• To do
Print the data below verbatim, minus images.

[[ Material provided, beginning ]]

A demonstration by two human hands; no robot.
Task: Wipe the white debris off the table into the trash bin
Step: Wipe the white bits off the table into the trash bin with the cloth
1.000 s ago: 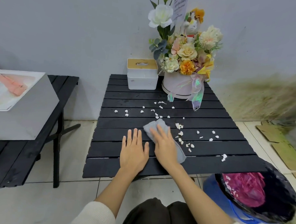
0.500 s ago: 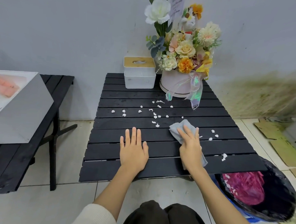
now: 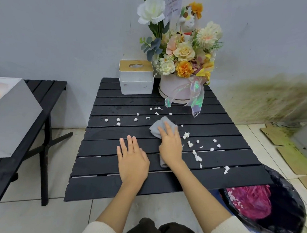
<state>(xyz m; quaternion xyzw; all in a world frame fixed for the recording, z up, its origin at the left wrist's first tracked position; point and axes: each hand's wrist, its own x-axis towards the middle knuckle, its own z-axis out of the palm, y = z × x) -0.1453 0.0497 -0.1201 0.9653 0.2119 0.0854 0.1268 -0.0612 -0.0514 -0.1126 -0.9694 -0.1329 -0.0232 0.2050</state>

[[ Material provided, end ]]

• Written solution
A demonstration by two human hands; no robot.
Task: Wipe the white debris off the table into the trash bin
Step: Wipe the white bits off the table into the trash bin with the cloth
1.000 s ago: 
0.500 s ago: 
now: 
<state>(xyz m; quaternion xyzw; all in a world frame fixed for the recording, z up, its origin at the left wrist's first tracked position; point and axes: each hand's wrist, its own x-axis towards the middle knuckle, its own z-axis out of the palm, y = z × x) -0.1453 0.0497 -0.1201 0.9653 0.2119 0.0854 0.1268 -0.0612 -0.0514 -0.1126 -0.9694 -0.1329 -0.0232 0.2050</state>

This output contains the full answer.